I wonder if God laughs at our misfortunes, or our situations up there on her throne.
I am ready to move on from my past relationship. Though it is hard to do so, I am struggling through with much help from my friends and my counselor. I am ready to find someone new. This is why God is laughing.
I would call myself a moral, virtuous person. I do have my vices that I do indulge in, but I would overall say that I am good person. I feel genuinely upset whenever I do something wrong. I have friends who, for reasons that I can't contemplate, have an excellent time going from person to person in regards to relationships.
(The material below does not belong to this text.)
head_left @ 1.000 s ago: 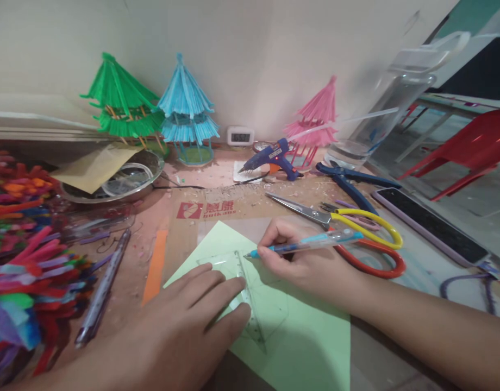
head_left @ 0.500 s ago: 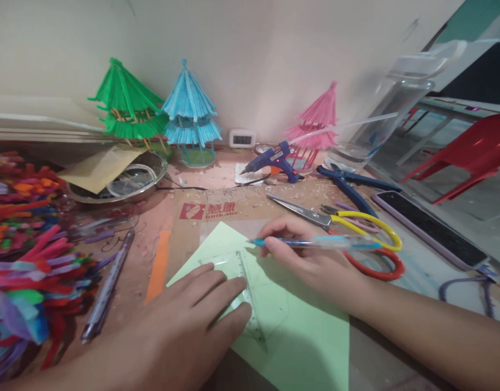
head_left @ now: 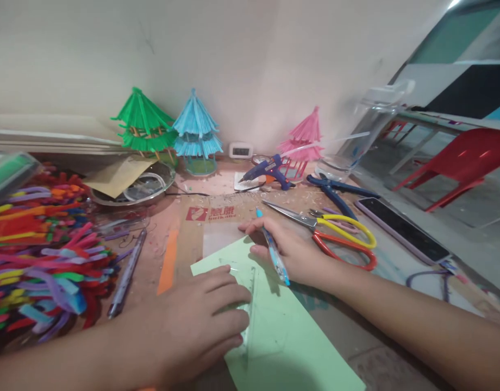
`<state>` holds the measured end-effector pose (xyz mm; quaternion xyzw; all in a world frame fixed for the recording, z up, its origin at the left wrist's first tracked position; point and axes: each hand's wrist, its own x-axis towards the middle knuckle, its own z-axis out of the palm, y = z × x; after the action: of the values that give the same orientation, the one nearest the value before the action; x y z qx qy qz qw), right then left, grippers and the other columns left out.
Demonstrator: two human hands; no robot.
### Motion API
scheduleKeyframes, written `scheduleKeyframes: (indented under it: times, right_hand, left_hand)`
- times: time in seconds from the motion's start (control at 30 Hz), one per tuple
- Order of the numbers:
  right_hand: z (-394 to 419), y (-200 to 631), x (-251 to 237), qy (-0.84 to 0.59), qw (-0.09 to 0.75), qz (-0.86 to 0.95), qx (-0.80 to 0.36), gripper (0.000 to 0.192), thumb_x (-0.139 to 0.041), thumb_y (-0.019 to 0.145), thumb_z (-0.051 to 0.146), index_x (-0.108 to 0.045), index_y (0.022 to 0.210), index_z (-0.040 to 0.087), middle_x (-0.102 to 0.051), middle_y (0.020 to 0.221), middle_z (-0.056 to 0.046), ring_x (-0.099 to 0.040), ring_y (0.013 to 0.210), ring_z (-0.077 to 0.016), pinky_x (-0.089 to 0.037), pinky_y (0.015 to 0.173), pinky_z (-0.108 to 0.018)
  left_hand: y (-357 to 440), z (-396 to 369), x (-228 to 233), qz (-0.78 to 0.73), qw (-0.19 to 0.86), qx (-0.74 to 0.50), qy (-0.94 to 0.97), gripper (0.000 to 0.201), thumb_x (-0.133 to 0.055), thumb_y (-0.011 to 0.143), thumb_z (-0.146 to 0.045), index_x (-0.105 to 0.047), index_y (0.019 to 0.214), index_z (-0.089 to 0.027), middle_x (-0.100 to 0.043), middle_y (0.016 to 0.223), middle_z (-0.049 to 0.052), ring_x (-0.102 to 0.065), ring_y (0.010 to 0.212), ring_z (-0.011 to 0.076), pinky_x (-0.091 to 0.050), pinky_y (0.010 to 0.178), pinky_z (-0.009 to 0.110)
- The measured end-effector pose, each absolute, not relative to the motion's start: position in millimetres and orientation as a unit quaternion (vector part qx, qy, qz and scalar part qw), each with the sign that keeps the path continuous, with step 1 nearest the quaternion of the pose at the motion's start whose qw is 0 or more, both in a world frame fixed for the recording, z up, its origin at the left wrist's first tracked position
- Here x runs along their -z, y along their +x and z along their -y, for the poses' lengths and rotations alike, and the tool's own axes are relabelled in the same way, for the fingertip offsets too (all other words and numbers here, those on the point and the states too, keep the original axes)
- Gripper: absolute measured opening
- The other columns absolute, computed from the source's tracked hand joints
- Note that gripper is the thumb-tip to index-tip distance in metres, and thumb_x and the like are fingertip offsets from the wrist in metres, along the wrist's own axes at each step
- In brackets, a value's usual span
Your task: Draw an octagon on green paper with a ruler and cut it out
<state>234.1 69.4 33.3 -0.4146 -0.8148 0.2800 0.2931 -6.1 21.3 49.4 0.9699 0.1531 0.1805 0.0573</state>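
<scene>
A light green paper sheet (head_left: 282, 336) lies on the cardboard in front of me. My left hand (head_left: 201, 320) presses flat on a clear plastic triangle ruler (head_left: 250, 293) that rests on the sheet. My right hand (head_left: 291, 250) holds a blue pen (head_left: 272, 250), its tip pointing away from me above the sheet's far corner, with the fingertips touching the paper's edge.
Yellow- and red-handled scissors (head_left: 335, 233) lie right of my hand, then blue pliers (head_left: 335, 190) and a phone (head_left: 400, 228). A blue glue gun (head_left: 268, 168) and green, blue and pink paper pagodas stand by the wall. Coloured pipe cleaners (head_left: 42, 255) pile at the left beside a purple pen (head_left: 125, 274).
The pen has swung from lying sideways with its tip at the ruler to pointing away from me. My right hand shifted to the sheet's far corner; the view tilted up.
</scene>
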Motion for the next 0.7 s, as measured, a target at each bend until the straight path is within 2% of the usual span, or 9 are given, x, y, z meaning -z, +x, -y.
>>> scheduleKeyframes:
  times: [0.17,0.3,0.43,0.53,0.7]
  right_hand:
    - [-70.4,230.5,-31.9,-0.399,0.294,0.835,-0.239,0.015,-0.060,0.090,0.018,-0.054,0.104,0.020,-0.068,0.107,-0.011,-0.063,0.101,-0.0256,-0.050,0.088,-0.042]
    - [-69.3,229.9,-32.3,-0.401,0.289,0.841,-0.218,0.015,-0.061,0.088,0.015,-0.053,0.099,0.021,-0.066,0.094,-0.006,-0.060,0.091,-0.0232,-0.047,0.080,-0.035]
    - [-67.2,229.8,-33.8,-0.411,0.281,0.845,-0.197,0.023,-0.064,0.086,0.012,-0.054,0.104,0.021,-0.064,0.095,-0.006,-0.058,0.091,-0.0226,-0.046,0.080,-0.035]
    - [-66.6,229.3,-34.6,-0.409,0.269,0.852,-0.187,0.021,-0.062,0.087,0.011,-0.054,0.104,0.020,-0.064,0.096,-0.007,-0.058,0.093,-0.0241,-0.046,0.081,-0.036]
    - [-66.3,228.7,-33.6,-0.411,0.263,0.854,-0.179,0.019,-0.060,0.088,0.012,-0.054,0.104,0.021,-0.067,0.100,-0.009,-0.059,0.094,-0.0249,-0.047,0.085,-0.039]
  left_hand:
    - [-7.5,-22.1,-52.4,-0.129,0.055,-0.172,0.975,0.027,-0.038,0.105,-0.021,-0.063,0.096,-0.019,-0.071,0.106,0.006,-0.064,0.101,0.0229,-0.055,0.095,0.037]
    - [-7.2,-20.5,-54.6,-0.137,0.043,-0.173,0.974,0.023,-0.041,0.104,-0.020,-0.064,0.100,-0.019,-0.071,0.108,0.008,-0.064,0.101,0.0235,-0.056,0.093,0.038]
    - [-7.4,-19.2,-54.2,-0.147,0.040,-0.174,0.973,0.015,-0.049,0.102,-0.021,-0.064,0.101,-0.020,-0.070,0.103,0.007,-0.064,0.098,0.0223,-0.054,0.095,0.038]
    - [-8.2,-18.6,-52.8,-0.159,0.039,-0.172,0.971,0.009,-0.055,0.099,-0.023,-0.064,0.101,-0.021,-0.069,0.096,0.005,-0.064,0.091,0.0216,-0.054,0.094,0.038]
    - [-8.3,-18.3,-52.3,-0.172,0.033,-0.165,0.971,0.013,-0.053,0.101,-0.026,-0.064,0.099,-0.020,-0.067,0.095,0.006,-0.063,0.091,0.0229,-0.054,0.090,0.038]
Every month, one of my friends is seeing a new guy that she happened to pick up somewhere along the way, put into her bank of potentials, and calls whenever things aren't going her way. She then gets with this guy, and moves on quickly.
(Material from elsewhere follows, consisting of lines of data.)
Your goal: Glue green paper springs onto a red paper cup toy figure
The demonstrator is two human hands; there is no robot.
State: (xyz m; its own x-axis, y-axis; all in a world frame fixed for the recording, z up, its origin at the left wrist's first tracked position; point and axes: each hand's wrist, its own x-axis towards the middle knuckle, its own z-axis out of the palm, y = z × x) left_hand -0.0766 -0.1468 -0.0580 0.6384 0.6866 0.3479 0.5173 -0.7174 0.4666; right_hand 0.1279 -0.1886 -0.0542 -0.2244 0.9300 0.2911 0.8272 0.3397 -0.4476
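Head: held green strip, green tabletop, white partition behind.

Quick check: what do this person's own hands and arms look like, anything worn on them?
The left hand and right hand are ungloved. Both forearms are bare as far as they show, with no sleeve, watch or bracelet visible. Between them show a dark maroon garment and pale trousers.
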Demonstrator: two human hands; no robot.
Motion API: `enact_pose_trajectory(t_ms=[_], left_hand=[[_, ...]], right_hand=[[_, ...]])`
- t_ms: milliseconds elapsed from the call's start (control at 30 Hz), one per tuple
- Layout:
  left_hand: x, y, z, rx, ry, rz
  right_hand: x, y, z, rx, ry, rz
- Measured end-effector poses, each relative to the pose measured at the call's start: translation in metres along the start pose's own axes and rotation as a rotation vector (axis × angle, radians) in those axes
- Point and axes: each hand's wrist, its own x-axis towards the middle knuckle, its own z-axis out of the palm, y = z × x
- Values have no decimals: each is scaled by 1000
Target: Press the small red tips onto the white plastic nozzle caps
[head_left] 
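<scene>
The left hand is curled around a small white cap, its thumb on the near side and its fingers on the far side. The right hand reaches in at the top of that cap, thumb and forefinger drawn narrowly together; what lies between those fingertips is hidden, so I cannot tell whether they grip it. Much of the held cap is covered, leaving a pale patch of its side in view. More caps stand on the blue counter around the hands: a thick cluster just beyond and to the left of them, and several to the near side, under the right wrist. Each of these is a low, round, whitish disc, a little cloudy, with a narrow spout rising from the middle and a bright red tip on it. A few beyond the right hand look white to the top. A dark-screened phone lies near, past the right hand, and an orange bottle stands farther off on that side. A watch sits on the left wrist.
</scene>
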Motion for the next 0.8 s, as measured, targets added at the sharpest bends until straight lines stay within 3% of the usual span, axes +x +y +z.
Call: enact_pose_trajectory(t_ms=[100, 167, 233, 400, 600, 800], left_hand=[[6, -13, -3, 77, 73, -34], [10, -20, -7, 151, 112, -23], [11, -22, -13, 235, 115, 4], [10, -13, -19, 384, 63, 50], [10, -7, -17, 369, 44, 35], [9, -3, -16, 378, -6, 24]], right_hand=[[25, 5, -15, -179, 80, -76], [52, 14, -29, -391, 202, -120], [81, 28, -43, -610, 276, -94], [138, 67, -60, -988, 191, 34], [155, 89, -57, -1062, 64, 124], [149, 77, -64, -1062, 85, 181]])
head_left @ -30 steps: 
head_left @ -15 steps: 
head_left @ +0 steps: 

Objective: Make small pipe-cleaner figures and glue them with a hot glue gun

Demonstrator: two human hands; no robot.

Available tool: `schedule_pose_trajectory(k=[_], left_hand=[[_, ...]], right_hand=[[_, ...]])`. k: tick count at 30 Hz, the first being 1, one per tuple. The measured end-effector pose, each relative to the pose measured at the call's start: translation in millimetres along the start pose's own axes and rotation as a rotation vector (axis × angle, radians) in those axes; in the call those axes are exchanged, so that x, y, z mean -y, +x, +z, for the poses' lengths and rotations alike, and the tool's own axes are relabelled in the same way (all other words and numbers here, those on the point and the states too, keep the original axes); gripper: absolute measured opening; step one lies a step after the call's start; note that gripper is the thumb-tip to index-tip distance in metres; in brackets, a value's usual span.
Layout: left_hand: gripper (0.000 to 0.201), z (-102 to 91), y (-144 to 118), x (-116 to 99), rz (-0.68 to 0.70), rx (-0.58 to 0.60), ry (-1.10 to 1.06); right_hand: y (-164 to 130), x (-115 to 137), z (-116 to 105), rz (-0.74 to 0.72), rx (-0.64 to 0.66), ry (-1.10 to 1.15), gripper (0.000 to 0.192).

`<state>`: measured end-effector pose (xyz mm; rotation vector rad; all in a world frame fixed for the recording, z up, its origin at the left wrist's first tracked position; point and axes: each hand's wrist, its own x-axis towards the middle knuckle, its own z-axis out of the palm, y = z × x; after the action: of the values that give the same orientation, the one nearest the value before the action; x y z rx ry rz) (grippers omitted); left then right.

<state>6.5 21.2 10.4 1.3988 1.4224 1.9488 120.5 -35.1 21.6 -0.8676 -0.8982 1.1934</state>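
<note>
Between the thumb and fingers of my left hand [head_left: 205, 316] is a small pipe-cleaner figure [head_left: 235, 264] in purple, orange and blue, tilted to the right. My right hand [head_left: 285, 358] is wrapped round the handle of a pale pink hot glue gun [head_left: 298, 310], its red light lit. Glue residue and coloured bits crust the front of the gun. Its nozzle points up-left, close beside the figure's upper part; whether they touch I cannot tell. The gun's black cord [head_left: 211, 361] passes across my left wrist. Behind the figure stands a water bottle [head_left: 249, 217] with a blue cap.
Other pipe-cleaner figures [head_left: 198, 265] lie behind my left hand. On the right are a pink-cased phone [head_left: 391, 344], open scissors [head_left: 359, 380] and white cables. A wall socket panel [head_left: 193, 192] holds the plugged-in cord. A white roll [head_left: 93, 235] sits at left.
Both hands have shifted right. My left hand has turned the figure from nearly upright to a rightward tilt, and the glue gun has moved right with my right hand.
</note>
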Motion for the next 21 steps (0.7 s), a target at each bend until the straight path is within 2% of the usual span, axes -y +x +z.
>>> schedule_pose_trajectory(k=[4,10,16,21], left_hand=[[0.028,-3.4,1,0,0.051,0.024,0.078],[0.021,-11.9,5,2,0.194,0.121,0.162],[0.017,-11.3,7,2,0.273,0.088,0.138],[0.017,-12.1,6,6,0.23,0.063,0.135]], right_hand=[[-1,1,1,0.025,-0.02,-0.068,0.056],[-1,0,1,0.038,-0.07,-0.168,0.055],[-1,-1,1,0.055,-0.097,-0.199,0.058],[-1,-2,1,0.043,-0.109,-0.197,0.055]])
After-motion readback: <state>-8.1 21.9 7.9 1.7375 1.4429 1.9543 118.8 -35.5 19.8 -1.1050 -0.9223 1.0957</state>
I could never live this way. Ever. Even thinking about myself doing that makes me feel terrible. All I want is to meet someone new, and everyone around me is indulging in each other, and it sorta makes me sick. Maybe the fact of the matter is, I'll never find that perfect someone because I'm not willing to do that, just try on a blouse and put it back on rack, so to say. I feel like that's the way people get so damaged.
So, that's why I feel that She's laughing at me.
On another note, I no longer believe that there is someone for me in Oswego.... Just a gut feeling. We will see.